When timeliness is poor, we develop questions about the validity of the metrics and results. Specifically, are the old data still representative of the current situation? While older data may be reliable with respect to consistency, the question is whether they represent the current situation accurately. Some processes and industries experience changes very slowly. We are less concerned about using older data when changes are slow, as opposed to more rapid changes.

For example, your customer addresses are not likely to change rapidly in a database. Because addresses are generally stable over time, you would be less concerned about using data that was a year old. In contrast, economic factors can change rapidly.
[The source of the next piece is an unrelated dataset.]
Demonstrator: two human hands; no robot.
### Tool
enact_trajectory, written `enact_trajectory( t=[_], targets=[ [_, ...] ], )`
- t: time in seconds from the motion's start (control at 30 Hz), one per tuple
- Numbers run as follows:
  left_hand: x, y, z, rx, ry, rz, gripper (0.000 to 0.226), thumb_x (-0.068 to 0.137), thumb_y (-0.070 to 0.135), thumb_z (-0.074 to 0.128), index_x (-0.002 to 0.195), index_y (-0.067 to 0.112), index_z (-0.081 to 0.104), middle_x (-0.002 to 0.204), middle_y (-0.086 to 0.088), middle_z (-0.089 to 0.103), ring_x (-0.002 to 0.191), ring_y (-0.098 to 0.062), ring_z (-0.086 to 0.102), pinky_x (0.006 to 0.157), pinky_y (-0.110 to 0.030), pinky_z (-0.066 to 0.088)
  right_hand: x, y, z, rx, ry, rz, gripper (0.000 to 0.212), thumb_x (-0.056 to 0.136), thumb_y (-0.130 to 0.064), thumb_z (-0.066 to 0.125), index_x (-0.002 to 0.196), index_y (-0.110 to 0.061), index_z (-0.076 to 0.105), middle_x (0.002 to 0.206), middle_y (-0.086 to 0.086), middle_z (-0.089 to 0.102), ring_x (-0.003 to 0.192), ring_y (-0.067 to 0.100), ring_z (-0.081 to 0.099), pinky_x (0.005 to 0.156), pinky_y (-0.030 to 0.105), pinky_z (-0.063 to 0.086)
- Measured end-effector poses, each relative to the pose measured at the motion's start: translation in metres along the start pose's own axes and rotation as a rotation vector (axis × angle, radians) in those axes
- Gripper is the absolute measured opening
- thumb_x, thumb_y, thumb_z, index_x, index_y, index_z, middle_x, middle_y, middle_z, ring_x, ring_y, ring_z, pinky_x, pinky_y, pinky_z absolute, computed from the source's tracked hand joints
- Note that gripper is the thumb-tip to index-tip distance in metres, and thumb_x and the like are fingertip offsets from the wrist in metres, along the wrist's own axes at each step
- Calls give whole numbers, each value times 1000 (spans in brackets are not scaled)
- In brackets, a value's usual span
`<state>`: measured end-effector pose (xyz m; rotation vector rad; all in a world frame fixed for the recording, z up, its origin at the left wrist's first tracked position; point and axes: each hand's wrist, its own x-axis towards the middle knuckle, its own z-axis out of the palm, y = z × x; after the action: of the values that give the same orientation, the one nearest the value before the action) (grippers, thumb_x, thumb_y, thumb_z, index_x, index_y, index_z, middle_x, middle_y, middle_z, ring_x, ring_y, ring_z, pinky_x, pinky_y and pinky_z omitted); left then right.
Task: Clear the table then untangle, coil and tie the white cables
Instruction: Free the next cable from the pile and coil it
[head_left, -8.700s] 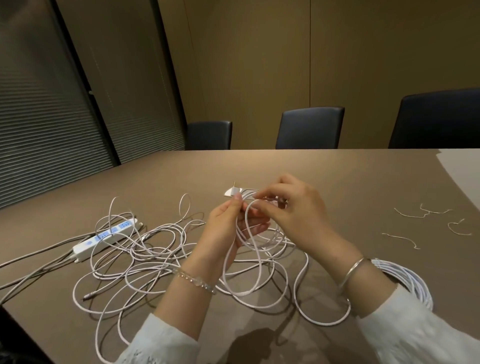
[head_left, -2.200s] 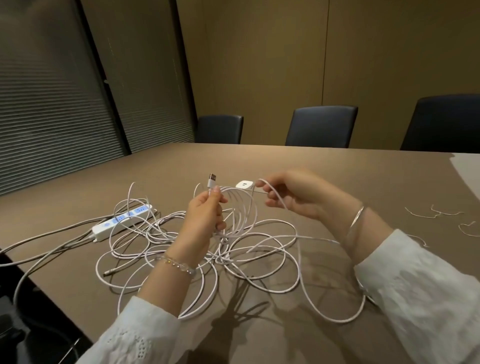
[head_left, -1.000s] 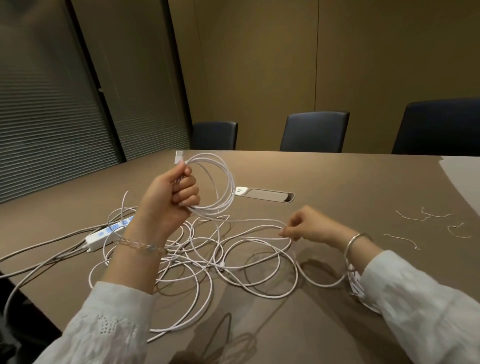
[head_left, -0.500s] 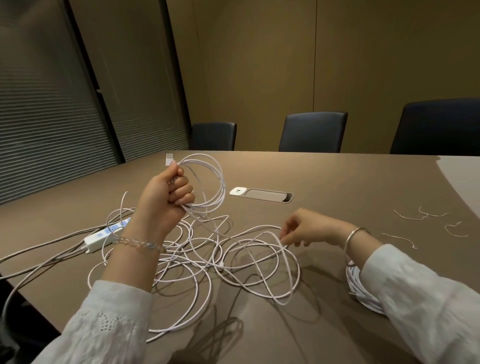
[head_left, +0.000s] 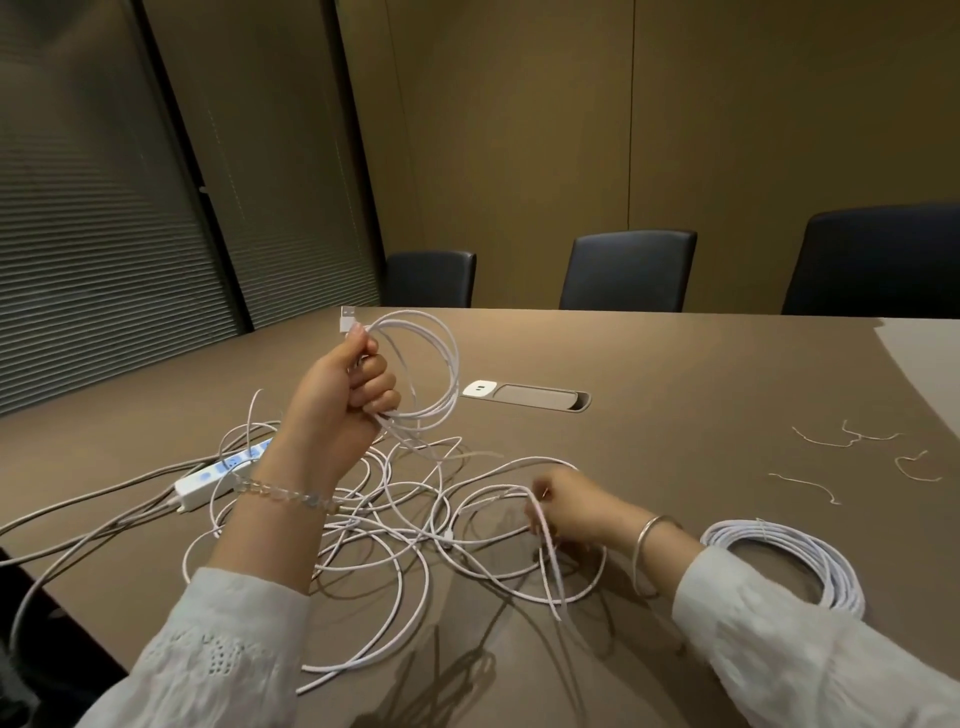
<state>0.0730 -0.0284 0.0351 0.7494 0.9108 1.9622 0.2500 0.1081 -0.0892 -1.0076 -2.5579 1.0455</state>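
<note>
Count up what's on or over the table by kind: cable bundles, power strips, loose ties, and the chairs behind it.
Cable bundles: 3, the coil in the left hand at, the tangle the right hand grips, the finished coil
Power strips: 1
Loose ties: 4
Chairs: 3
Total: 11

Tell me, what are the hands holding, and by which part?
The left hand grips a small coil of white cable at its side, the plug end poking up. The right hand pinches a loose strand of the tangle on the table.
</note>
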Motion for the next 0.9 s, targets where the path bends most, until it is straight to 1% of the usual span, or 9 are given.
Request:
enact_trajectory(
  t=[0.1,0.27,0.47,0.6,0.67,0.73,0.8,0.83,0.9],
  targets=[
    [0,-1,-4,82,41,51,37,105,28,37,71,15,43,42,9,25,32,-2,21,33,-15,19,-1,-4,-27,456,143,52,13,98,-7,52,86,-6,52,67,9,58,39,11,56,42,23,46],
    [3,-14,-4,257,124,125,34,106,26,38,73,15,44,44,9,28,34,-4,22,34,-16,24,-18,-30,-75,944,413,-2,19,98,-11,55,103,6,63,76,9,52,36,10,51,46,29,57],
    [-2,-45,18,484,155,176,32,104,25,44,74,15,46,44,11,32,36,-5,27,37,-19,29,-51,-87,-77,1229,243,-153,19,97,0,47,105,2,64,82,10,64,46,11,54,55,28,58],
    [-13,-60,42,520,135,192,31,104,26,44,76,13,50,44,9,38,36,-5,34,40,-20,32,-63,-108,-53,1202,178,-266,22,95,-2,54,115,-5,64,80,3,68,50,10,59,58,27,57],
    [-18,-61,52,402,99,139,33,104,32,45,78,13,55,49,4,51,37,-5,46,39,-18,39,-66,-114,-37,1110,216,-362,27,91,0,60,114,-12,66,69,-3,66,51,9,59,61,26,58],
    [-22,-57,59,251,38,11,40,100,44,46,75,15,54,50,2,56,36,-6,51,36,-14,38,-65,-115,-24,1029,337,-409,28,86,4,66,105,-17,70,69,0,66,54,11,60,64,28,58],
    [-22,-53,59,254,27,-58,40,94,51,53,73,18,53,54,3,52,43,-10,51,46,-19,36,-63,-113,-15,870,506,-405,25,80,1,73,99,-16,74,75,8,70,63,17,62,75,40,60],
    [-21,-54,57,296,36,-52,37,93,48,56,72,18,52,57,2,48,46,-11,48,52,-24,32,-63,-111,-12,802,566,-404,22,78,-1,75,94,-16,74,75,7,71,65,20,63,77,44,60],
    [-18,-53,53,314,24,-21,33,97,38,53,71,18,50,58,2,40,46,-11,41,53,-26,28,-64,-107,-6,746,617,-410,18,74,-6,78,85,-18,69,71,-1,67,65,19,64,73,41,59]
  ],
)
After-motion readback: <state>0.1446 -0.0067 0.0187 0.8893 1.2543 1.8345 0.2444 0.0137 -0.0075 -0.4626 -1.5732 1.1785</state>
If you wanted to forecast sales for next year, you would want to use the most recent data possible.

Conclusion

Bloggers have no shortage of online discussion about the importance and characteristics of high-quality data quality. Most authors, however, don’t provide discussion about what can happen if your data quality is poor. In this article, I unpack that discussion, and provide a more comprehensive view of potential impacts of poor data quality.

The challenges of poor data quality impact the validity and reliability of your metrics. By developing and maintaining high data quality, you can avoid these issues. When they are present, however, you are better equipped to adjust your analyses.